Value Walk’s Michelle Jones writes:
Spotted by Shane McGlaun of Slash Gear, the patent describes those falcon wing doors as “a dual hinged door assembly.” The assembly features upper and lower portions, with the upper part pivoting “about a primary axis formed by its juncture with a structural member in the roof.” The upper part of the door may have a window. The lower part of the door may also have a window and “pivots about a secondary axis formed by its juncture with the upper door portion.”
Tesla offers power rear doors
The door may also use drive systems to independently power the motion of each of the door potions. Each of the drive systems could have a powered and a non-powered strut. In other words, the rear doors of Tesla Motors Inc (NASDAQ:TSLA)’s Model X could have some kind of automatic system like what’s used on a number of SUVs today. It could also use gas struts which are manually powered.
By separating the doors into two parts with a hinge, the automaker hopes to make it possible to still open the doors even when the vehicle is parked between two others in a parking lot. If the doors were all a single piece without a hinge in the middle, it would be unlikely that there would be enough room to open the massive wing doors with a vehicle next to it.
Is this the Model X technology?
Of course the technology described in many patents never sees the light of day, but this one just may be the design Tesla Motors Inc (NASDAQ:TSLA) is actually working with. Tesla’s website shows off the Model X doors with an innovative feature enabling the viewer to click and drag the doors of the vehicle up and down. It’s possible that this patent represents the original plan for the vehicle’s doors.

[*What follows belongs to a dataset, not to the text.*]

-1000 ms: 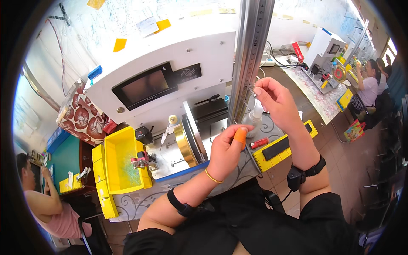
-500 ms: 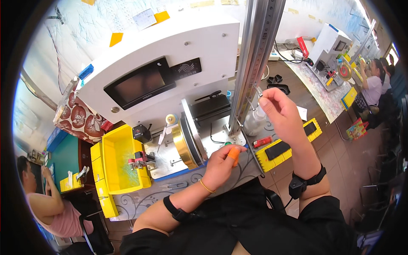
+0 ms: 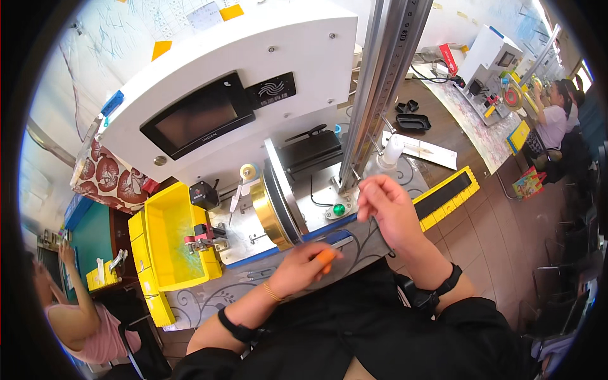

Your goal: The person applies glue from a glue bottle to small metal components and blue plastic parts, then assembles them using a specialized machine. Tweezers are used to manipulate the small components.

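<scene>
My left hand (image 3: 301, 269) hangs in front of the gold drum wheel (image 3: 265, 215) of a white machine (image 3: 253, 63). Its fingers are curled together, with an orange finger cot (image 3: 325, 258) on one fingertip. What they may hold is too small or blurred to make out. Right of the green button (image 3: 339, 209), my right hand (image 3: 389, 209) is raised with thumb and fingers pinched. Anything thin between them cannot be made out. Behind that hand stand the upright metal column (image 3: 380, 88) with its ruler scale and a clear bottle with a white top (image 3: 393, 149).
A yellow bin (image 3: 168, 247) with fine strands stands left, beside a red clamp (image 3: 204, 235). Right are a yellow-edged black strip (image 3: 443, 199), a black tray (image 3: 413, 121) and a white sheet (image 3: 424, 151). Co-workers sit left (image 3: 82, 316) and far right (image 3: 552, 114).
My right hand has come down and left, away from the column's hooks. My left hand has moved left and lower. The view has shifted slightly, and the left co-worker's arms have moved.
</scene>
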Motion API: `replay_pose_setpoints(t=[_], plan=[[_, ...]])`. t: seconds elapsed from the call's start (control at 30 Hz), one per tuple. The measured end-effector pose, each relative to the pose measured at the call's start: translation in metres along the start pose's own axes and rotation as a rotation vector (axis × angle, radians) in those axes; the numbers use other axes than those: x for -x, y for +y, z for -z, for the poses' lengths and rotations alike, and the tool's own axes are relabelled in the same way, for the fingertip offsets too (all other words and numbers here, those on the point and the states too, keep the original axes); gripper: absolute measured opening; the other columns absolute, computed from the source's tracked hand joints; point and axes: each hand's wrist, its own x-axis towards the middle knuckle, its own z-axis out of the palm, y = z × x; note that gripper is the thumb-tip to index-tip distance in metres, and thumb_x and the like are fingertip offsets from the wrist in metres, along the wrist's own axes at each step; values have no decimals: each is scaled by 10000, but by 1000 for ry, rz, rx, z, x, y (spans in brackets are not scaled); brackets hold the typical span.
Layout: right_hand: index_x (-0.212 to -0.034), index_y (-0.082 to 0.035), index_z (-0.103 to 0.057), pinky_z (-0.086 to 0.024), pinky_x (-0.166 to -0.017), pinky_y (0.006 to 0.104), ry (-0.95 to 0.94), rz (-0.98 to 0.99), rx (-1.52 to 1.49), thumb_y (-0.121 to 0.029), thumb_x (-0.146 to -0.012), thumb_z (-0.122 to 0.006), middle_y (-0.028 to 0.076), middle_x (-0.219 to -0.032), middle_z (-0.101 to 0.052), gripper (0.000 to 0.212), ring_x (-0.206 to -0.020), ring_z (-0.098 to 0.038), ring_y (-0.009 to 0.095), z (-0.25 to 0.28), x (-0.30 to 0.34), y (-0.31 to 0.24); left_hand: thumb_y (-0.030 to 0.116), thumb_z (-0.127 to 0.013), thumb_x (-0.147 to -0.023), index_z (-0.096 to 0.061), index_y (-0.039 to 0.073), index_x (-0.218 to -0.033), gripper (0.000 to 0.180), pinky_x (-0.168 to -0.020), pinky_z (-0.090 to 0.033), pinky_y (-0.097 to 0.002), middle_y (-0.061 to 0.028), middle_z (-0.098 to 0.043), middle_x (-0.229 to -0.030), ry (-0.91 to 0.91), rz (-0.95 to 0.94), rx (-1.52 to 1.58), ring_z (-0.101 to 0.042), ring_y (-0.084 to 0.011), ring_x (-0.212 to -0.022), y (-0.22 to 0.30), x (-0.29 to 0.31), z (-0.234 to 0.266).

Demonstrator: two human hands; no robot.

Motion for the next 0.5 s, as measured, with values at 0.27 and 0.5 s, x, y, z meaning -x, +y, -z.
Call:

The website even describes the doors as opening “up and out of the way, in even the narrowest of parking spots.”
Deliveries of the Tesla Model X are scheduled for the end of 2014, with “volume production” in 2015.
Aside from the Model X, Tesla plans to roll out self-driving cars within 3 years and a “sort of affordable” electric car that will cost about half of what the Model S costs by 2017.